Virologists at the Rega Institute have actually revealed that the anti-malaria drug hydroxychloroquine does not limitation SARS-CoV-2 coronavirus duplication in hamsters. A high dosage of the anti-flu drug favipiravir, by contrast, has an antiviral impact in the hamsters. The group released their findings in the Proceedings of the National Academy of Sciences (PNAS).

Virologists at the KU Leuven Rega Institute have actually been dealing with 2 lines of SARS-CoV-2 research study: looking for a vaccine to avoid infection, and screening existing drugs to see which one can lower the quantity of infection in contaminated individuals. 

To test the effectiveness of the vaccine and antivirals preclinically, the scientists utilize hamsters. The rodents are especially appropriate for SARS-CoV-2 research study since the infection duplicates itself highly in hamsters after infection. Moreover, hamsters establish a lung pathology comparable to moderate COVID-19 in human beings. This is not the case with mice, for instance. 

For this research study, the group of Suzanne Kaptein (PhD), Joana Rocha-Pereira (PhD), Professor Leen Delang, and Professor Johan Neyts offered the hamsters either hydroxychloroquine or favipiravir – a broad-spectrum antiviral substance abuse in Japan to deal with influenza – for 4 to 5 days. They checked a number of dosages of favipiravir. The hamsters were contaminated with the SARS-CoV-2 infection in 2 methods: by placing a high dosage of infection straight into their noses or by putting a healthy hamster in a cage with a contaminated hamster. Drug treatment was begun one hour prior to the direct infection or one day prior to the direct exposure to a contaminated hamster. Four days after infection or direct exposure, the scientists determined just how much of the infection existed in the hamsters.

Hydroxychloroquine versus favipiravir

Treatment with hydroxychloroquine had no effect: the infection levels did not reduce and the hamsters were still contagious. “Despite the lack of clear evidence in animal models or clinical studies, many COVID-19 patients have already been treated with hydroxychloroquine,” discusses Joana Rocha-Pereira. “Based on these results and the results of other teams, we advise against further exploring the use of hydroxychloroquine as a treatment against COVID-19.”

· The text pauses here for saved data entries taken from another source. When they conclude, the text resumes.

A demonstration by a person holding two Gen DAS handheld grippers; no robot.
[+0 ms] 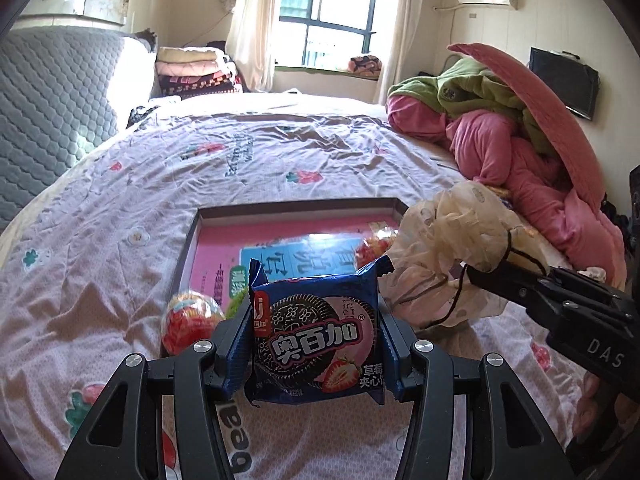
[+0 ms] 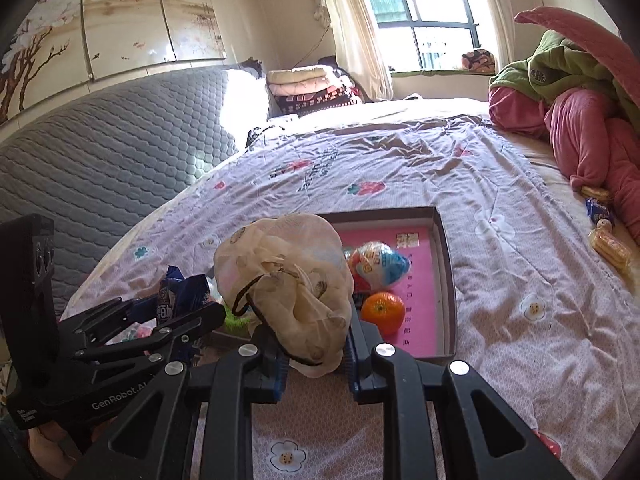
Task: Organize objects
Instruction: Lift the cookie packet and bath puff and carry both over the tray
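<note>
Your left gripper clamps a blue foil packet of strawberry sandwich cookies, its pads pressing both side seams. The packet stands upright with its printed face toward the camera, crimped top edge at twelve o'clock, raised over the near rim of the shallow dark-walled cardboard box with a pink printed floor.

Your right gripper is closed tight on a crumpled sheer beige drawstring pouch with a dark cord. The pouch bulges above the jaws and hangs over the box's near left corner, its cord looping down at seven o'clock.

Inside the box, in the right wrist view, a round orange fruit sits at the near wall, and a red, white and blue wrapped egg-shaped sweet lies just behind it at twelve o'clock. A red and yellow wrapped ball shows at nine o'clock of the cookie packet.

The box's far half is bare. The lilac flowered bedsheet lies open from twelve to three o'clock, up to the pink and green heaped bedding along the bed's right edge.
</note>
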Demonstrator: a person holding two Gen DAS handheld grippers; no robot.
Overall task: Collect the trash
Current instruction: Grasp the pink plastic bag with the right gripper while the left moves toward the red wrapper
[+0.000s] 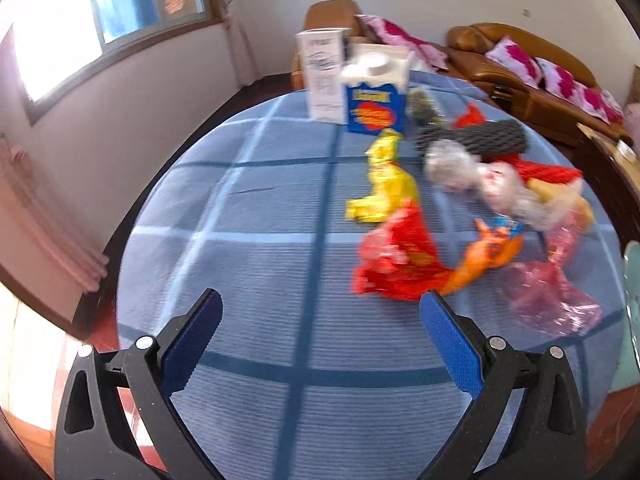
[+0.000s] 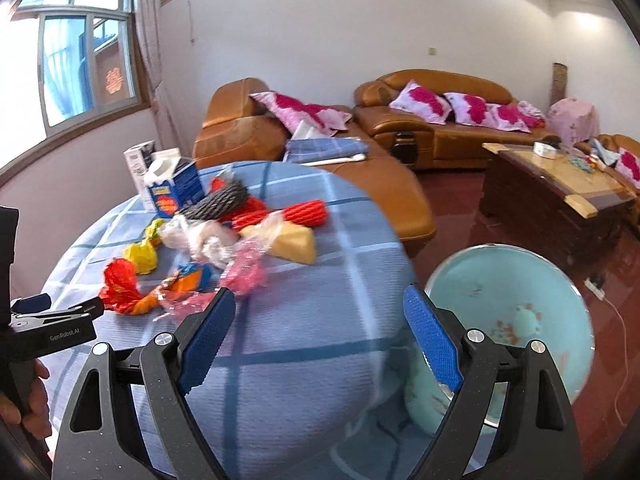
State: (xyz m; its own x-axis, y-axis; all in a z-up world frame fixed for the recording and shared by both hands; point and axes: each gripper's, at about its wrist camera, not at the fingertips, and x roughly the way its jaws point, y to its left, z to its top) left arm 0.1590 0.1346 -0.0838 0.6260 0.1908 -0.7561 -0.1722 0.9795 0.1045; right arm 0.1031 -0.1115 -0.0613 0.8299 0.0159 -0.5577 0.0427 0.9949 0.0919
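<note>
Both my grippers, left and right, are wide open and holding nothing. The red wrapper sits just ahead-right of the left one, so I'd reach with that; the bin sits low off the table's right edge.

The tablecloth is a matt woven cloth with fine ribs. The red wrapper and the yellow wrapper are crinkled glossy foil or plastic film; the blur makes it hard to say which. The pink bag is thin shiny plastic. The basin looks like smooth plastic. The sofa is glossy leather.
</note>
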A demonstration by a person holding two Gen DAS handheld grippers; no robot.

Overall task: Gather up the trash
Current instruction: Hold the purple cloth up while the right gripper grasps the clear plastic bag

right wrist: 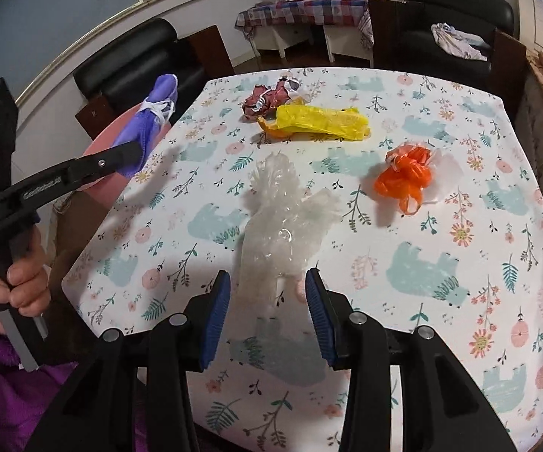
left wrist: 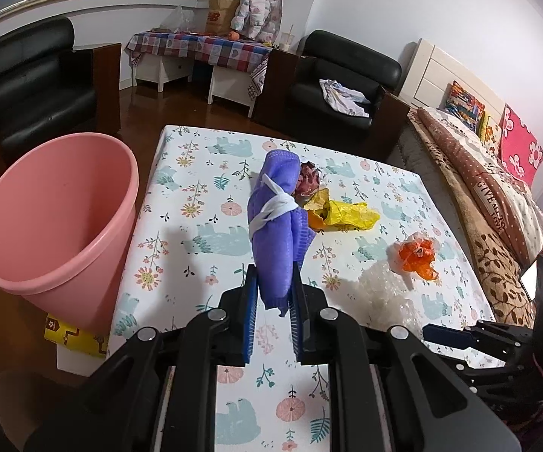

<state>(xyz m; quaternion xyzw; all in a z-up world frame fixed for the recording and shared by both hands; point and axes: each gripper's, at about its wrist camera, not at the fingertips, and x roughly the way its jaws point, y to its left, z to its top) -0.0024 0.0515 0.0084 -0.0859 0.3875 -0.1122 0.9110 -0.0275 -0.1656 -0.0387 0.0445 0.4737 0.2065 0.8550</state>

Hamsters for SARS-CoV-2 Research

Hamsters are especially appropriate for SARS-CoV-2 research study. Credit: © Layla Aerts – KU Leuven

A high dosage of favipiravir, nevertheless, had a powerful impact. A couple of days after the infection, the virologists identified barely any contagious infection particles in the hamsters that got this dosage which had actually been contaminated intranasally. Moreover, hamsters that remained in a cage with a contaminated hamster and had actually been provided the drug did not establish an apparent infection. Those that had actually not gotten the drug all ended up being contaminated after having actually shared a cage with a contaminated hamster.

A low dosage of the drug favipiravir did not have this result. “Other studies that used a lower dose had similar results,” Professor Delang notes. “The high dose is what makes the difference. That’s important to know because several clinical trials have already been set up to test favipiravir on humans.”

Cautious optimism

The scientists are very carefully positive about favipiravir. “Because we administered the drug shortly before exposing the hamsters to the virus, we could establish that the medicine can also be used prophylactically, so in prevention,” Suzanne Kaptein notes.

Rega Institute for Medical Research

Lab service technicians at work. Credit: © Layla Aerts – KU Leuven

“If further research shows that the results are the same in humans, the drug could be used right after someone from a high-risk group has come into contact with an infected person. It may likely also be active during the early stages of the disease.” 

General preventive usage is most likely not an alternative, nevertheless, since it is not understood whether long-lasting usage, specifically at a high dosage, has negative effects.    

No remedy

Further research study will need to identify whether human beings can endure a high dosage of favipiravir. “In the hamsters, we detected hardly any side effects,” states Delang. In the past, the drug has actually currently been recommended in high dosages to Ebola clients, who appear to have actually endured it well. 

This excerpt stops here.